- _What you should do_
Every line below that has the string "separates" needs to be copied.
Data Start Marker
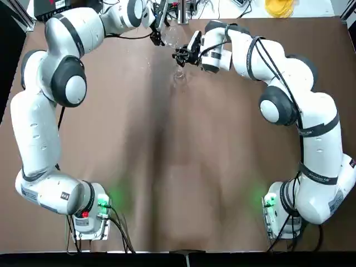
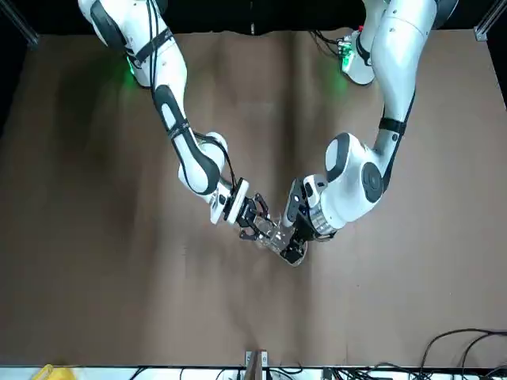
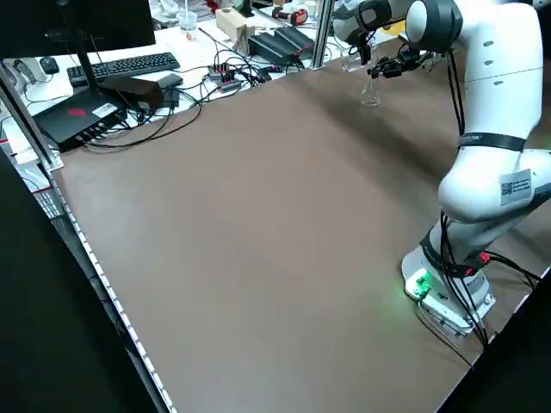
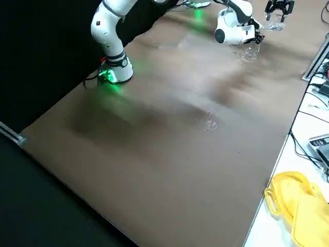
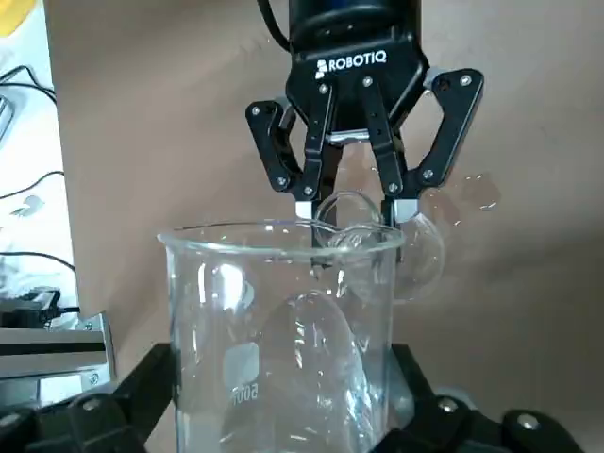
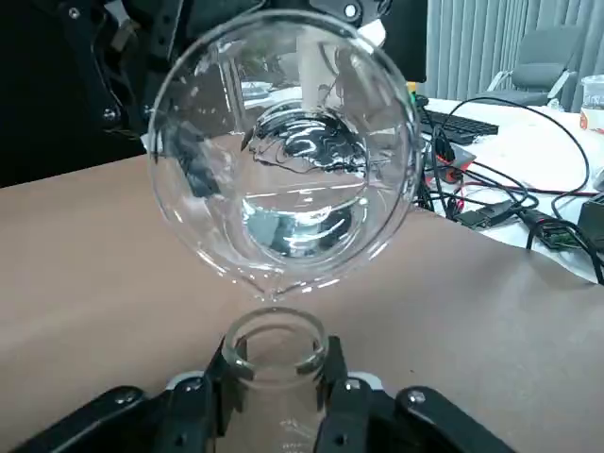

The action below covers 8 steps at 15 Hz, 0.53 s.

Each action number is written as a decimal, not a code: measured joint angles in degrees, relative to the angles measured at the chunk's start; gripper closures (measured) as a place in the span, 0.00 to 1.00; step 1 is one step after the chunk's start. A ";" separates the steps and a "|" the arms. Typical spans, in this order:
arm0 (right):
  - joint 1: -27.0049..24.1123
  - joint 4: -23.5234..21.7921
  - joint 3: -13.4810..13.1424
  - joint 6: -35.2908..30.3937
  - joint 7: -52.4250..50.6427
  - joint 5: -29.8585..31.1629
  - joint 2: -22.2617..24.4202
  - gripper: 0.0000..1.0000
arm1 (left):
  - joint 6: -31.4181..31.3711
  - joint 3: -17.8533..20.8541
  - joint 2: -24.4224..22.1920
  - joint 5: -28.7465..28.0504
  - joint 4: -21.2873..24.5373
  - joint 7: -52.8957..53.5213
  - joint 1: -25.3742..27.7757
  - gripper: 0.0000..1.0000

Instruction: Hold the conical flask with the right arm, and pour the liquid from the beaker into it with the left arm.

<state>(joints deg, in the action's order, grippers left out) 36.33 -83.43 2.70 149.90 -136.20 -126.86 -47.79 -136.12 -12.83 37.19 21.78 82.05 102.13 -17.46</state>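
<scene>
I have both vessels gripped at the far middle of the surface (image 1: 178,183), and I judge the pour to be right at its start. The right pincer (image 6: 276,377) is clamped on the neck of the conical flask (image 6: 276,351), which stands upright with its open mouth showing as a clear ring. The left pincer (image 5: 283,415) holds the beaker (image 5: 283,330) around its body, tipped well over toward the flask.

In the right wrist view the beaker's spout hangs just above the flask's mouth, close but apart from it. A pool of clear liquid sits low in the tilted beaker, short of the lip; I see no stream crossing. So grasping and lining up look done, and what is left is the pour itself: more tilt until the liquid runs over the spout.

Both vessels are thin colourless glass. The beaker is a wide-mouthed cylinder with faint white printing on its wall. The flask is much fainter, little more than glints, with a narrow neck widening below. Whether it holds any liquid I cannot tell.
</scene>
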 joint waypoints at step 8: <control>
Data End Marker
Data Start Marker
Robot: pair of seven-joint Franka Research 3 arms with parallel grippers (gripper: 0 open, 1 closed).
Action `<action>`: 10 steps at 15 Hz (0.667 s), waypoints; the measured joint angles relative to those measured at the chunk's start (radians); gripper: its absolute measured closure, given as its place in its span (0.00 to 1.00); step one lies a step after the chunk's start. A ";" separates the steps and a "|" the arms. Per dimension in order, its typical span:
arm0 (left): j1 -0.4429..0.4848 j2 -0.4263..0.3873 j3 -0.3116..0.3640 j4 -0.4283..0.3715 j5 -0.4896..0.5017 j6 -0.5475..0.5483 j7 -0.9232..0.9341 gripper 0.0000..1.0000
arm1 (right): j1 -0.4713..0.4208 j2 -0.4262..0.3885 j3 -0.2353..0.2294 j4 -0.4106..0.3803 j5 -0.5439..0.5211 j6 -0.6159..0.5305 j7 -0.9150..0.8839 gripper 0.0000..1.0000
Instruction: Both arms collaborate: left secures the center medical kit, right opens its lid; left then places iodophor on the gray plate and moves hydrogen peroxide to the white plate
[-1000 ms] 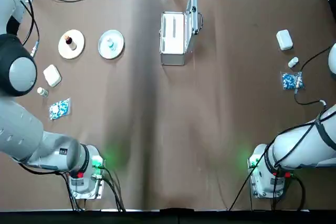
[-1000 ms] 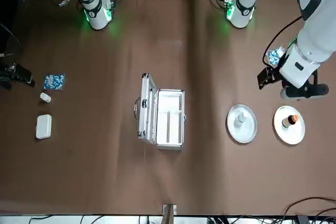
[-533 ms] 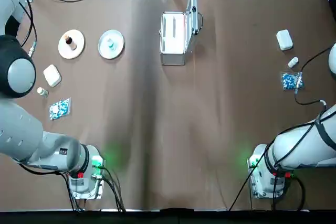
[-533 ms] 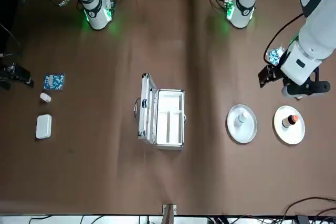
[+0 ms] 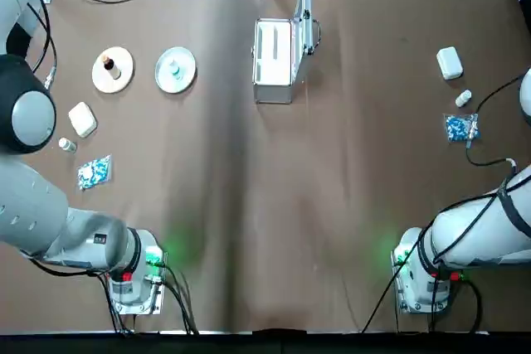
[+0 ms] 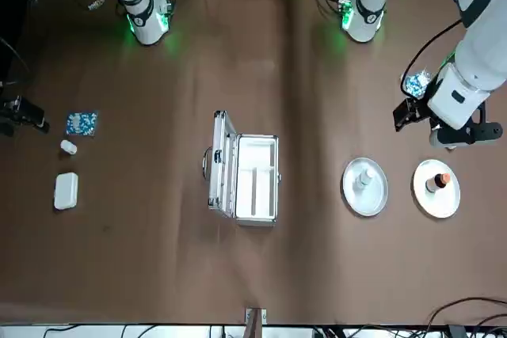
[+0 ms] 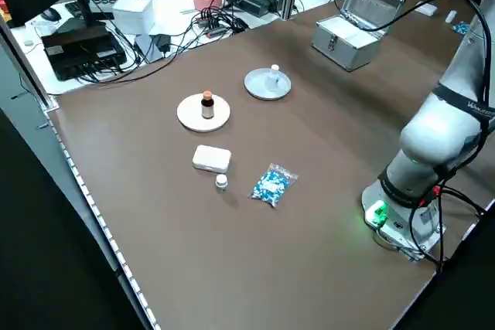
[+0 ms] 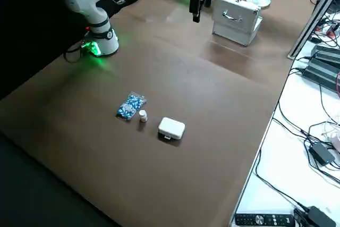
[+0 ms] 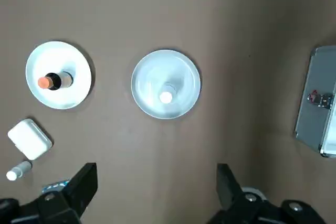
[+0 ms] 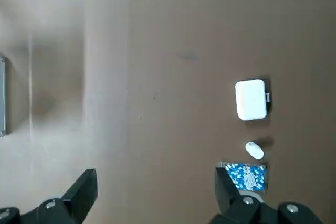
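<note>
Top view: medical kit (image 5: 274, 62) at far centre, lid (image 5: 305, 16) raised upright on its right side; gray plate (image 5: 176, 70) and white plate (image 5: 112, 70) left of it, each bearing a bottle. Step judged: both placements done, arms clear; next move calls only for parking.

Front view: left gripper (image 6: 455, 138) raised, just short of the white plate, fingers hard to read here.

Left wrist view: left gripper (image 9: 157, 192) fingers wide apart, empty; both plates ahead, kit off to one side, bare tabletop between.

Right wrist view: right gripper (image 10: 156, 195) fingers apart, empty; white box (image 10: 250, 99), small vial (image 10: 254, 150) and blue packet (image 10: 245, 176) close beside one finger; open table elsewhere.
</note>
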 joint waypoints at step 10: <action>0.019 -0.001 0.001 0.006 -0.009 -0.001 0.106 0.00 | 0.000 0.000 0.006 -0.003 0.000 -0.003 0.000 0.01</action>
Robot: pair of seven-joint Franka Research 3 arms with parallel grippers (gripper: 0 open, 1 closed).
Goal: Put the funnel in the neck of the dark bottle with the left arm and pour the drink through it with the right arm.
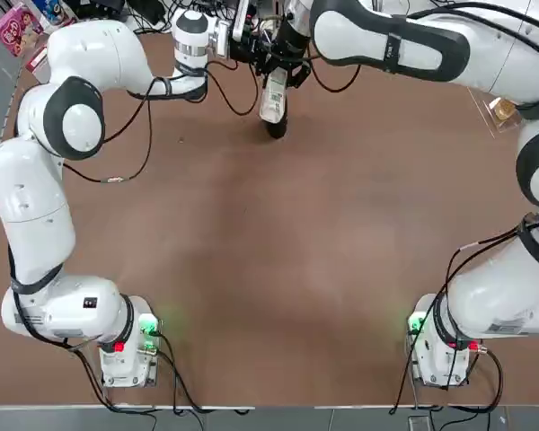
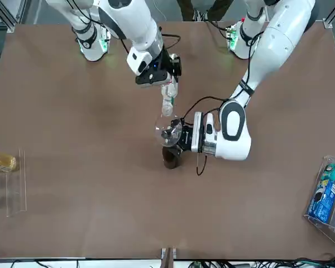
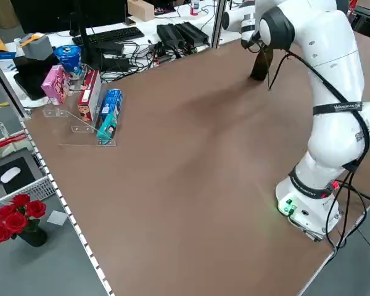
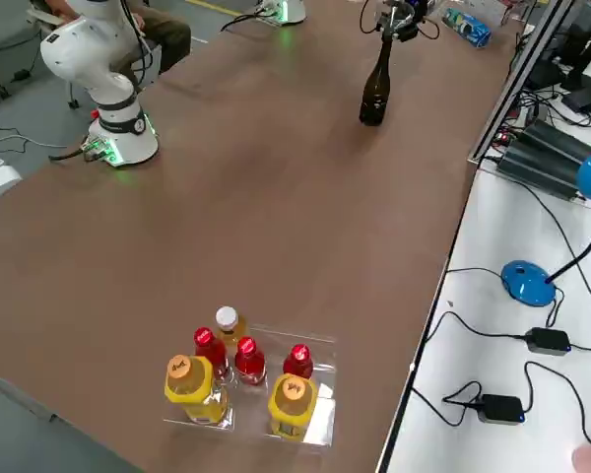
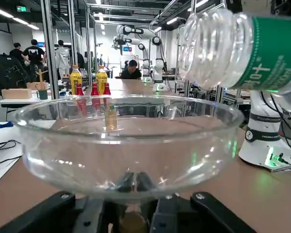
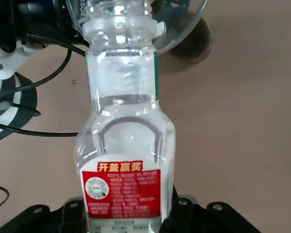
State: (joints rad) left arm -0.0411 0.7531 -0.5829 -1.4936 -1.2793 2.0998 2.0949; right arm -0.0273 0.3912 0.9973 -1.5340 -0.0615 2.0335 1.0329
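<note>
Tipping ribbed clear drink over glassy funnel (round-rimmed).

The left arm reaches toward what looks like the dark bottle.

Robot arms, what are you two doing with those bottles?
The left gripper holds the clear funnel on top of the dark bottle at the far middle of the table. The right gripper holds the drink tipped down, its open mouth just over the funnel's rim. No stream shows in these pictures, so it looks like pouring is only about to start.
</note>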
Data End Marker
- _Worked solution_
Each action number is written as a decimal, not a code: measured joint angles in degrees, relative to the angles measured at the chunk's start; gripper closures (measured) as a place in the span, 0.00 to 1.00; step 1 is one step after the chunk's start. A ";" separates the steps and a "|" the arms. Typical spans, in this order:
Action `<action>`: 10 steps at 15 Hz (0.667 s), waypoints; the measured joint angles relative to those measured at the chunk's start (radians); gripper: its absolute measured closure, given as its place in its span (0.00 to 1.00); step one lies a step after the chunk's start. A ";" separates the steps and a "|" the arms. Per dimension in order, its typical span:

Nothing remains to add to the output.